Of the lines listed below, return exactly those that run from the line containing "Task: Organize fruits" through the line containing "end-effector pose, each", both included.

------------

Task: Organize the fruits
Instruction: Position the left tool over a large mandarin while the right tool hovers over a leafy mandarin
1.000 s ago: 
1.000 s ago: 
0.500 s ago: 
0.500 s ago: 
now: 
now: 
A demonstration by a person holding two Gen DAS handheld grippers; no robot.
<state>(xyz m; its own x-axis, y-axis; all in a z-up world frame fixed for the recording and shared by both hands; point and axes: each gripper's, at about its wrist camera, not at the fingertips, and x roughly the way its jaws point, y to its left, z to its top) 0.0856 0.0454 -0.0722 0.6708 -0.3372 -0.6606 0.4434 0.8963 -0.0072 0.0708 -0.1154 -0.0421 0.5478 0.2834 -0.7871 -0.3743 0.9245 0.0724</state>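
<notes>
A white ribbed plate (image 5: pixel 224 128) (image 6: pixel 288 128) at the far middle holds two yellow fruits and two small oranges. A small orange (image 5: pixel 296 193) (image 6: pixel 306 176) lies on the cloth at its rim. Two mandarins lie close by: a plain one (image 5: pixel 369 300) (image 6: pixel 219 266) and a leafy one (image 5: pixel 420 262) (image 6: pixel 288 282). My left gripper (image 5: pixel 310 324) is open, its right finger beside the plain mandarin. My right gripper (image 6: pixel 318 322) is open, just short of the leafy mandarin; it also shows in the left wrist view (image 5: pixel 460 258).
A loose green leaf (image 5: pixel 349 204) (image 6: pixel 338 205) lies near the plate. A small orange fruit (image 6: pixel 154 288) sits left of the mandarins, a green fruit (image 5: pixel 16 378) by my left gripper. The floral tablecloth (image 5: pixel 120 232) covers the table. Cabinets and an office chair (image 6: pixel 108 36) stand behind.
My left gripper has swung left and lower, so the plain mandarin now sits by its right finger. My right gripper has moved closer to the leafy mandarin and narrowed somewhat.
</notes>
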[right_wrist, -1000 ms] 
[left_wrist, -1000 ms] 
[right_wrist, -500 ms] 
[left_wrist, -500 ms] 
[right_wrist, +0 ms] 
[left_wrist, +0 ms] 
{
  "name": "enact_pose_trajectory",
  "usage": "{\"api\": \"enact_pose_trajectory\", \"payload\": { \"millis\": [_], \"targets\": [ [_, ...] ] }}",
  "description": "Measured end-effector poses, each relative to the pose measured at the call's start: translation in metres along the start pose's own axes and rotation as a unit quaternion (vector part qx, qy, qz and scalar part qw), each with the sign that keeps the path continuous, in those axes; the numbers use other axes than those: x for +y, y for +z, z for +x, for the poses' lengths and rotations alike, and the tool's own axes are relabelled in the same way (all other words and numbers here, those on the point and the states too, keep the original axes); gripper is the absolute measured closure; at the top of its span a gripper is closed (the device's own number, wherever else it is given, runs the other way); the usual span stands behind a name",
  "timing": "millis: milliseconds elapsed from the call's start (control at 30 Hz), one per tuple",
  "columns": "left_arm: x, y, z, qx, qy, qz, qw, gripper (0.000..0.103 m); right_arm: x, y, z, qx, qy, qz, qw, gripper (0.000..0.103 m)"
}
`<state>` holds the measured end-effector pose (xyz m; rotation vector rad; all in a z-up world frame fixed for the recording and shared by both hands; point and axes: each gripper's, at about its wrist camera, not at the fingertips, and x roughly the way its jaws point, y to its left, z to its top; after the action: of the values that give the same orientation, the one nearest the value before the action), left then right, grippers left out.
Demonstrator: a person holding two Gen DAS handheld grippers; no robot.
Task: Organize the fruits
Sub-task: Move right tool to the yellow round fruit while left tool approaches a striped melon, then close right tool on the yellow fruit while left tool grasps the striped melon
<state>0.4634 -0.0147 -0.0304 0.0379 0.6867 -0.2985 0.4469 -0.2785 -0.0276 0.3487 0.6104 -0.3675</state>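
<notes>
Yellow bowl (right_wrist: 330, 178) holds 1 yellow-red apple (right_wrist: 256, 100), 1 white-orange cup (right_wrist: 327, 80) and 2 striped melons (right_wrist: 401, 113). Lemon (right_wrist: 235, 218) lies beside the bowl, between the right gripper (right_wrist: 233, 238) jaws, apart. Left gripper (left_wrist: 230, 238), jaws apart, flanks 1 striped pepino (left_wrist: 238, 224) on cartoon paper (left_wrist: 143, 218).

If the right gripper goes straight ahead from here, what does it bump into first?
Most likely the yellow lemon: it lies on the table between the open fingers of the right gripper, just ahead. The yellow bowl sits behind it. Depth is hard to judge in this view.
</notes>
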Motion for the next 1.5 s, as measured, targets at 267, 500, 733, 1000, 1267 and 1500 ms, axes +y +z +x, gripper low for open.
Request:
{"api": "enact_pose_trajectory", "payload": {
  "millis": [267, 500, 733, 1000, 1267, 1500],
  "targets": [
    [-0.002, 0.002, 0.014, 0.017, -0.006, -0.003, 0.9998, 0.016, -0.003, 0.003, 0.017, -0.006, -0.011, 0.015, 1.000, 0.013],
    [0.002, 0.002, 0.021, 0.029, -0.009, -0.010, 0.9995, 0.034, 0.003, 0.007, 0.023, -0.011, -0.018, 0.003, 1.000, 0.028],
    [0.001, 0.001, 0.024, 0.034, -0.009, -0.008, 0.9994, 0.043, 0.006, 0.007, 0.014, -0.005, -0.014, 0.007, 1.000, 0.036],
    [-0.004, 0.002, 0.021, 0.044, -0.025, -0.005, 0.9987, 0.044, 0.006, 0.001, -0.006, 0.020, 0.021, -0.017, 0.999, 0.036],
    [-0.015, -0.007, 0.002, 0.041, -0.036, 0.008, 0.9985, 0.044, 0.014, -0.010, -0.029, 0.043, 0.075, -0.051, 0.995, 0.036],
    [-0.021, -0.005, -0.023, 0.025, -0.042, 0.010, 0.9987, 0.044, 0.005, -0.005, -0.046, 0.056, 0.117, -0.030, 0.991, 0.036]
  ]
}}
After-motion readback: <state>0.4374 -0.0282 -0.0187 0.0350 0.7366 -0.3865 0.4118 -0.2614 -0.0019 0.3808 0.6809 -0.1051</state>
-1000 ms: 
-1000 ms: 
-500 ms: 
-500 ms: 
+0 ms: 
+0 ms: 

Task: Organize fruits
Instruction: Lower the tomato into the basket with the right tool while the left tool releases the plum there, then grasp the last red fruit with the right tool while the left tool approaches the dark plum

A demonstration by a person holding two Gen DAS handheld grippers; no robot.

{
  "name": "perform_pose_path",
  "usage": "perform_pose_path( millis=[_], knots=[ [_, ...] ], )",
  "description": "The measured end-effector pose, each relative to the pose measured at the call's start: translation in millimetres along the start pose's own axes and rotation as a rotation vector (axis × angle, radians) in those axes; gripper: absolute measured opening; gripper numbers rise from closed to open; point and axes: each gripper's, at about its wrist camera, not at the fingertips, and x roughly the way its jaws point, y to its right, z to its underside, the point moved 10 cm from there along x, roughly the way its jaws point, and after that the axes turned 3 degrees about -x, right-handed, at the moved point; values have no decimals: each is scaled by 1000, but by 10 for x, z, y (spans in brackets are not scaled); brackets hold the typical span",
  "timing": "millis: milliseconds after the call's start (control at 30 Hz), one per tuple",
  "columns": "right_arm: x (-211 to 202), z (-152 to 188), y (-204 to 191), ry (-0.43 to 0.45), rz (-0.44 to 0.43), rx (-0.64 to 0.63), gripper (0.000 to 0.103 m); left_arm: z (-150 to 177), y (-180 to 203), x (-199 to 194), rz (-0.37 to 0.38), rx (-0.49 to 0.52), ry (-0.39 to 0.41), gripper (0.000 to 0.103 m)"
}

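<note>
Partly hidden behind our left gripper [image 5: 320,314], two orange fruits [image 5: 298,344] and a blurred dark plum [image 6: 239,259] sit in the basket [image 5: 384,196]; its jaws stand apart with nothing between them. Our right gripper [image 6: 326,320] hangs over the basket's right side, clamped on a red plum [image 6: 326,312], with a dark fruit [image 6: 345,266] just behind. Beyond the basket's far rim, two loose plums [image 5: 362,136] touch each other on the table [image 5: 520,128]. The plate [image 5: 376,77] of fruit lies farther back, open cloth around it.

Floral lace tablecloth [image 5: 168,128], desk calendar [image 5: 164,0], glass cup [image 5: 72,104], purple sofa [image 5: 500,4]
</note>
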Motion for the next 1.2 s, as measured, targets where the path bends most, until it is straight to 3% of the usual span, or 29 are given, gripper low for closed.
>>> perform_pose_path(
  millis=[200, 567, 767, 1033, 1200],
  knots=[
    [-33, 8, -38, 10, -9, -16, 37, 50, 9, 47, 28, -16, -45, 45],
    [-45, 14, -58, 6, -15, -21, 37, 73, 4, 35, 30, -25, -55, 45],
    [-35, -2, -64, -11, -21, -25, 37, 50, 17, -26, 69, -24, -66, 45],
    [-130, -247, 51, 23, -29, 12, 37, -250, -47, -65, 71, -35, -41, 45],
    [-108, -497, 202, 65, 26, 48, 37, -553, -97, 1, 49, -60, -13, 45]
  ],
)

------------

* **Response**
Task: Organize fruits
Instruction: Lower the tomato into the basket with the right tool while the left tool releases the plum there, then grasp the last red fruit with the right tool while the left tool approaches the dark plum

A demonstration by a person holding two Gen DAS handheld grippers; no robot.

{
  "name": "perform_pose_path",
  "usage": "perform_pose_path( millis=[_], knots=[ [_, ...] ], )",
  "description": "The measured end-effector pose, each relative to the pose measured at the call's start: translation in millimetres along the start pose's own axes and rotation as a rotation vector (axis × angle, radians) in those axes; gripper: absolute measured opening; gripper numbers rise from closed to open; point and axes: each gripper's, at about its wrist camera, not at the fingertips, and x roughly the way its jaws point, y to its right, z to its underside, the point moved 10 cm from there along x, roughly the way its jaws point, and after that the axes turned 3 degrees about -x, right-handed, at the moved point; values have no decimals: each is scaled by 1000, but by 10 for x, z, y (spans in brackets are not scaled); brackets hold the typical span",

The output is now finished.